The Lenovo Yoga Book is an interesting beast, to say the least. It features a striking, foldable design that allows the two thin slates that make up the tablet to rotate a full 360 degrees. That's done thanks to an impressively designed, and eye-catching hinge, that allows the screen and keyboard to rotate freely and keep their position when no pressure is applied. Ah yes, we said keyboard, and the Lenovo Yoga Book does, indeed, come with a keyboard, just not a traditional one. It's non-detachable and consists of capacitive keys that are located on the tablet's second “screen”, which also doubles as a digitizer. You can lay a sheet of paper on top of the keyboard, and using the included Real Pen stylus, you can create digital copies of your notes or drawings.

Unfortunately, for its unique and ambitious design, the Yoga Book falls flat in one key area. That's the 10.1” display, which has a resolution of 1920 x 1200, putting it well below the competition on this list. It's not terrible by any means, but this particular device could have benefited from a more pixel dense display.

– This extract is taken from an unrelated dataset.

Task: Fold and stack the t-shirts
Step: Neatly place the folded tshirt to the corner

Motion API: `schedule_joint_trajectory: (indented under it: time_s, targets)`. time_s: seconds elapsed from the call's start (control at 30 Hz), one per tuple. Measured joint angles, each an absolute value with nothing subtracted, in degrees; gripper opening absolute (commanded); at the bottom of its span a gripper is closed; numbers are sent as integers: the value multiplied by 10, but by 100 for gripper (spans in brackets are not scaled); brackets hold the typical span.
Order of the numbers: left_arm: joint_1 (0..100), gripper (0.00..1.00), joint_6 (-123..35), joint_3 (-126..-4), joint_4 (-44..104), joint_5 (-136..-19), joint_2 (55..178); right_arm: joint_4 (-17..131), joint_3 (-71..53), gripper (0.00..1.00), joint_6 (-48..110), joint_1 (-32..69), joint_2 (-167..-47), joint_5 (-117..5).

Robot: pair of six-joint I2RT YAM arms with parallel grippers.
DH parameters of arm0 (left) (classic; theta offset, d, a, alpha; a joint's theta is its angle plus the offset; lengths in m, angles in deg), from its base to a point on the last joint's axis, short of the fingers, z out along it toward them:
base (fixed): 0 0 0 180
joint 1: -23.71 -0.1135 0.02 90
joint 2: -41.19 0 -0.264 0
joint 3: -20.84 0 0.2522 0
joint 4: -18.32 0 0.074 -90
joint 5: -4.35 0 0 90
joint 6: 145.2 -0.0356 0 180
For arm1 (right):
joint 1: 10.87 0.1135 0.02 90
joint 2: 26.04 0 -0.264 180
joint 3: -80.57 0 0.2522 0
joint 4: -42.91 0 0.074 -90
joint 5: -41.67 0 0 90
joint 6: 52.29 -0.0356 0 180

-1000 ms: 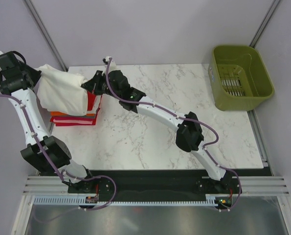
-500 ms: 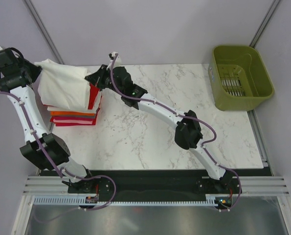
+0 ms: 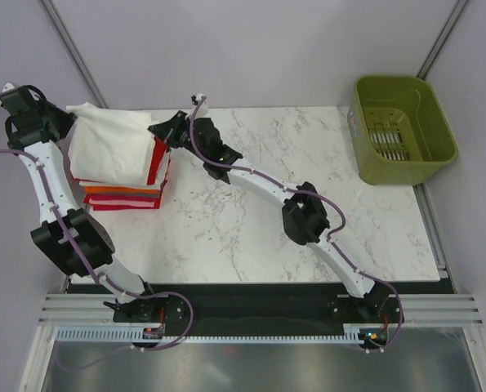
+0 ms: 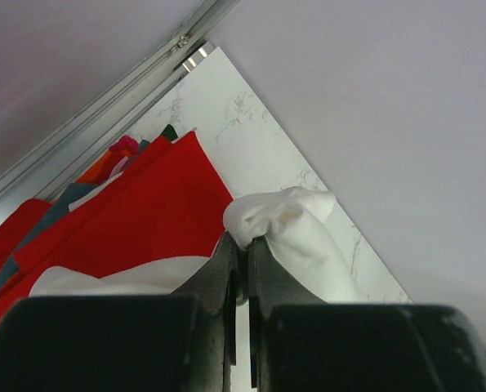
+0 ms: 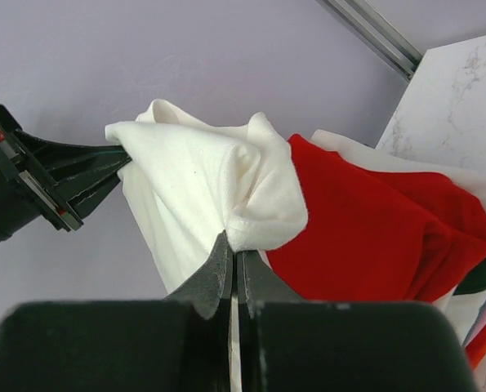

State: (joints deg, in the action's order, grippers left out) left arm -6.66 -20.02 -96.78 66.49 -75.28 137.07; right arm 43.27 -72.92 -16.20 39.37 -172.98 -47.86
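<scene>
**Top external: both hands pinch the white t-shirt (image 3: 112, 151) above the stack (image 3: 124, 198) at 10 o'clock**

My left hand (image 4: 244, 242) is shut narrow on a bunched corner of the white t-shirt. In left wrist view the cloth bulges out just past my fingertips. My right hand (image 5: 233, 247) is also clamped narrow, on a folded white edge, jaws almost touching with the cloth between them.

In top view the white t-shirt is spread between my two hands. My left hand is at its 9 o'clock edge and my right hand at its 3 o'clock edge. It sags over the top of the stack and covers most of it.

The stack sits at the bench's (image 3: 251, 212) far-left corner, 10 o'clock in top view. A red t-shirt (image 3: 158, 160) shows as a strip along the white one's 3 o'clock side, just under my right hand. An orange layer (image 3: 102, 189) and more red peek out at the stack's 6 o'clock edge.

In right wrist view my left hand is at 9 o'clock gripping the far white corner, and the red t-shirt lies at 3 o'clock below the white fold. Left wrist view has red cloth at 8 o'clock, with bare marble at 12.

An olive-green basket (image 3: 402, 126) is at 2 o'clock in top view, well apart from the shirts.
</scene>
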Motion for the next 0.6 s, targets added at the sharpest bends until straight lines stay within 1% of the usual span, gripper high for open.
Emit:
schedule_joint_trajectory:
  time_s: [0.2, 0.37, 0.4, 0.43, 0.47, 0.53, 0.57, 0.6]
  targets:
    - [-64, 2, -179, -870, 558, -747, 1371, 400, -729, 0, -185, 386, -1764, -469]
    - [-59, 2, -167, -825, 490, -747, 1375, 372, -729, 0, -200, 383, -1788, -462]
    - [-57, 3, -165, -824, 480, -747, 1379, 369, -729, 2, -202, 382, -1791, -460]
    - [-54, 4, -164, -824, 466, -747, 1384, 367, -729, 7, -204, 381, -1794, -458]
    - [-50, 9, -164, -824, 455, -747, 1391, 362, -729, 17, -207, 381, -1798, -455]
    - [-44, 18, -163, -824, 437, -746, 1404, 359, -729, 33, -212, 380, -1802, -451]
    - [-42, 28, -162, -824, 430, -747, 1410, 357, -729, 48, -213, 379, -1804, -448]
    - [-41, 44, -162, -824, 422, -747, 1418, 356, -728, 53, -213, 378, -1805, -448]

Other than that, the Yoga Book runs on Intel silicon: a quad-core 2.4GHz Atom x5-Z8550 processor, paired with 4GB of RAM and a healthy 64GB of expandable storage. Although that sounds sweet on paper, it's not the best performer out there, but it's not that bad either. The seemingly massive 8500 mAh battery also sounds like a better deal than it actually is, delivering just over a 7 hours of screen-on time in our custom endurance test.

Having said all that, the Lenovo Yoga Book is an interesting and adequately priced device, that, unlike the Galaxy Tab S3 and the iPad Pro, comes with both a pen and a keyboard out of the box. It may be a capacitive keyboard, but it also doubles as a digitizer. If you are an artistic type and are looking for the complete package at a decent price, then the Yoga Book might just be the Android tablet to buy.